Two identical vehicles can be posited, one of which has far more torque and the same mass, but with the same maximum power. The car with the greater torque will accelerate far faster, but they will both have the same top speed. If both have the same torque, but one has far lower power at the same rev point, both will accelerate equally fast (up to a point ... ), but the one with the lower power will have a proportionately lower top speed.
This example can be shown to be (relatively) true for all the permutations and combinations of mass, power and torque, with all other significant, non-random variables (mass, gearing, frontal area, rolling resistance, etc) being held constant. Gearing also has a major impact on any given variable set.
An added wrinkle in this is the rev range over which a given engine develops its usable torque and power.
A car's maximum speed is reached at the point where all these variables are just equal in effect to the maximum power of the engine, assuming that this maximum speed is not limited by gearing, or by other means (ECU programming, for example).

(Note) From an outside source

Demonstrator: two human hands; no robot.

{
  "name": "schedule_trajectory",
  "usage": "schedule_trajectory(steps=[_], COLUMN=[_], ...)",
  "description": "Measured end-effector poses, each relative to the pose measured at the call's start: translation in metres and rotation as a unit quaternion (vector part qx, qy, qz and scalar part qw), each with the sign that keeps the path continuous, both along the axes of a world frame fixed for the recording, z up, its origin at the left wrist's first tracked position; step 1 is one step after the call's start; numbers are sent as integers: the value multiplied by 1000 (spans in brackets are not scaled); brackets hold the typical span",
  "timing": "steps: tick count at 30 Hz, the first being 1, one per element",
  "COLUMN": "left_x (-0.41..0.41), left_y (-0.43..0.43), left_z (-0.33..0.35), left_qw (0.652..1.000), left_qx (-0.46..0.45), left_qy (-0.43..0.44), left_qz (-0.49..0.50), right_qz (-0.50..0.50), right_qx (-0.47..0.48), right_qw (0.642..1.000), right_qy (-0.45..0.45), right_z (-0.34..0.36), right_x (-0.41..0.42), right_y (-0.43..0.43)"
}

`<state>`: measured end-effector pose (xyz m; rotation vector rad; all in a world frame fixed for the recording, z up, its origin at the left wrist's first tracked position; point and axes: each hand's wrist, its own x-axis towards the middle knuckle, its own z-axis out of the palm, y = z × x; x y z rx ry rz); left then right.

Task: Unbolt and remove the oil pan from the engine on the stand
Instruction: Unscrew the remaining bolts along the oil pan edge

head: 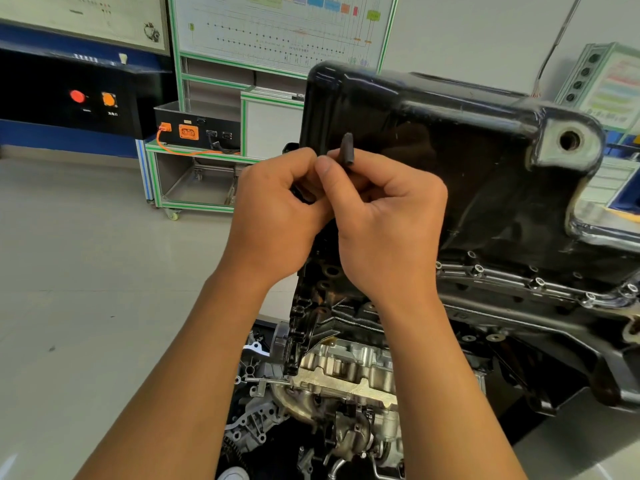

e.g. my SG Fox with its stock LR is speed limited by gearing in 5th/LR to around 188 kmh. It is also speed limited by the ECU programming in 5th/HR to about 198 kmh. Its theoretical top speed is a function of its gearing and the revs at which it develops its maximum power, or the point at which the variables mentioned above equal the power produced at the revs at which it reaches its maximum velocity. I understand that this maximum speed is around 212 kmh from a bloke in the US who had his ECU re-tuned to remove the artificial speed limiting program variable.
( we should also not clog up jf1sf5's thread, please move this to a new thread, I'm sure there are many others confused about this too)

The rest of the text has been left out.